In-ground pools combine household luxury with a sleek aesthetic unmatched by above-ground pools. A major downside, however, is that pool components are not as easily accessible for maintenance. Above-ground pools feature easily removable and replaceable metallic or plastic edging, whereas in-ground models contain concrete or stone coping around the edges. While coping is admittedly very durable, it can discolor over time, diminishing the look of your pool. You don't have to go through a time-consuming or expensive coping removal and re-install to brighten up your pool's look. With the right knowhow, you can paint pool coping, renewing its vibrancy.
Clean off any visible dirt or debris with soap, water and a scrub brush. Allow 24 hours for the recently cleaned areas to dry before proceeding. While you do not need to drain the pool, you must make sure the pool is completely dry before painting. Do not use the pool, since swimming in the pool can cause water to splash onto the coping, creating an unsuitable painting area.
Apply 2-inch wide painter's tape along the edge of the coping, effectively protecting nearby surfaces from accidental over painting.

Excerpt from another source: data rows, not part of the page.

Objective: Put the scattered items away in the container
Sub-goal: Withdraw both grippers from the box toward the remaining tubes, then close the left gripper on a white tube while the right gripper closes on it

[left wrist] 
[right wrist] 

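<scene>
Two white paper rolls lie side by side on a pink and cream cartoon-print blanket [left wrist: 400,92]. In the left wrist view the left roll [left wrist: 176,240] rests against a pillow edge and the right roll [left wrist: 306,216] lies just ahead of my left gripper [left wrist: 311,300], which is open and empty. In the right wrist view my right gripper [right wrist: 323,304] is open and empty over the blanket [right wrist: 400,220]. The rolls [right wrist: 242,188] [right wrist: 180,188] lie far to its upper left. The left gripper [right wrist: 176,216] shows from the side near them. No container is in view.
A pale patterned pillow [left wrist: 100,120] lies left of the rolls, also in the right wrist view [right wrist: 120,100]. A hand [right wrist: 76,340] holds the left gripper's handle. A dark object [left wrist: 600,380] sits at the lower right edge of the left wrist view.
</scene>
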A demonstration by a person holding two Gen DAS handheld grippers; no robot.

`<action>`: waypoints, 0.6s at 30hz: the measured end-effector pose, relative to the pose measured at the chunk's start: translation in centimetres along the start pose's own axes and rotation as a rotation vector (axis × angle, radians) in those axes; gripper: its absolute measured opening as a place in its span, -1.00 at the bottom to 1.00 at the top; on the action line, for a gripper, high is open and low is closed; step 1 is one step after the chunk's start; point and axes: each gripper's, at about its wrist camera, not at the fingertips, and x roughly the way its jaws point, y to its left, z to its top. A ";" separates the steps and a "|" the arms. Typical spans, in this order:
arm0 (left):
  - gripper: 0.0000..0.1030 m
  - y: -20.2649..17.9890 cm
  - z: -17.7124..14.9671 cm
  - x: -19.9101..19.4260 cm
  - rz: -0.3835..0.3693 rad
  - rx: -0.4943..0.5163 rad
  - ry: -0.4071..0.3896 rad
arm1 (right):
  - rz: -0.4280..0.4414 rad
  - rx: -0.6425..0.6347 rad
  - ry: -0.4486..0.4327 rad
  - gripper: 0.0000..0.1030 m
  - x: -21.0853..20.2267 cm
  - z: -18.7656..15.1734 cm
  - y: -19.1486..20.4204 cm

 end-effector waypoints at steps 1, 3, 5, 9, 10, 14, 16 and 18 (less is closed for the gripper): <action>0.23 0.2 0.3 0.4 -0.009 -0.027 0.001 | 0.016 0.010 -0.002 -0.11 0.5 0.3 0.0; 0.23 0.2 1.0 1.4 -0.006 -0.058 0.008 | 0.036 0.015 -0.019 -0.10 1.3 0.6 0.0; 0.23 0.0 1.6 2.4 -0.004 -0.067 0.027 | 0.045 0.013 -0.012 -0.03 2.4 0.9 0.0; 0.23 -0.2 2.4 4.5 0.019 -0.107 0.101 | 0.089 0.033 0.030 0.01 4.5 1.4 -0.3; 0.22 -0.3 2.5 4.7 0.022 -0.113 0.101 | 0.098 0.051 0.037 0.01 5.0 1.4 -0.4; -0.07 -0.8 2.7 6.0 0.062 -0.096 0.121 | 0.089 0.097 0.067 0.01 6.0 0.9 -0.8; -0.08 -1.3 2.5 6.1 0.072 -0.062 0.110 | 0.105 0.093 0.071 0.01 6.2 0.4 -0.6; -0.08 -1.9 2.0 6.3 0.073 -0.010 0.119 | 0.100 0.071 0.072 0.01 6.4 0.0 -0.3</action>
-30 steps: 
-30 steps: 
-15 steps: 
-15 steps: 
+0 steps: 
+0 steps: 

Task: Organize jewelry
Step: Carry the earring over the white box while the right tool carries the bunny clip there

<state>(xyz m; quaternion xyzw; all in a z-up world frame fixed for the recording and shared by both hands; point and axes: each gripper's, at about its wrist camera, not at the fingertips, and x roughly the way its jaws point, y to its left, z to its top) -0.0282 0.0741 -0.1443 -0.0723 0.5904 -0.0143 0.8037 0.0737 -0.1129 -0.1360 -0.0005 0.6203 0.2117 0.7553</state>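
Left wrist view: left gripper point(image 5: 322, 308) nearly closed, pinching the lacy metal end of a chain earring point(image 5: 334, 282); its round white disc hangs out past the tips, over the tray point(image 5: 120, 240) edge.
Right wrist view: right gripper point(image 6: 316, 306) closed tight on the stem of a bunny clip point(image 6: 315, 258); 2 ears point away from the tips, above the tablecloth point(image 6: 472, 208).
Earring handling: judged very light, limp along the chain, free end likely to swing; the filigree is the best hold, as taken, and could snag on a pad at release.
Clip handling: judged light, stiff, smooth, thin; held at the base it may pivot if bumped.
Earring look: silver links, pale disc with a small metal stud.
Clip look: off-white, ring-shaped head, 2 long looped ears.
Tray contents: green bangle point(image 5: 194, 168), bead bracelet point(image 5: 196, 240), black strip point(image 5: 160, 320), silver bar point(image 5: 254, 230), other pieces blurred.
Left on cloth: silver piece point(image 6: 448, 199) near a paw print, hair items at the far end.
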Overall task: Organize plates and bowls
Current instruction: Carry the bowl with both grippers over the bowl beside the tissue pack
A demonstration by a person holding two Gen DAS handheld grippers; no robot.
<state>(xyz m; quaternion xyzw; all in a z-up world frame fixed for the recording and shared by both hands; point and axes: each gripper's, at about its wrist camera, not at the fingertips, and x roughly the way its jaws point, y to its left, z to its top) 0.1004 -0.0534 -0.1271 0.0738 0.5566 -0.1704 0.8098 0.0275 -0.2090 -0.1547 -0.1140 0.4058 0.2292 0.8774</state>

Choose the best paint for your needs. Two primary types of paint are used for pool coping: epoxy and acrylic. (See Resources.) Epoxy paint adheres well to virtually all surfaces; it is the ideal choice for unpainted concrete or stone coping. It holds up well even in the face of sun damage and chlorine discoloration. According to PoolCenter.com, an epoxy finish will last around 7 to 10 years. Unfortunately, this type of paint is rather expensive. A cheaper alternative is acrylic paint. Acrylic paint will only last about 2 to 3 years, and it only works well on coping that has already been professionally painted in the past. With either type of paint, purchase paints designed specifically for pools; these paints are intended for moisture-rich, outdoor environments.
Use a regular, bristled paintbrush to apply a coat of paint to the coping. Epoxy or acrylic pool paints typically provide good coverage in just one coat. However, it is always a good idea to check for bare spots after the paint has dried for at least 1 hour, applying additional coats of paint as needed.
Let the paint dry for 24 hours, and then remove the painter's tape. While most painter's tapes can be removed cleanly up to a week later, it is always a good idea to remove it within the first day or two. After the tape is removed, wait another 24 hours before using the pool.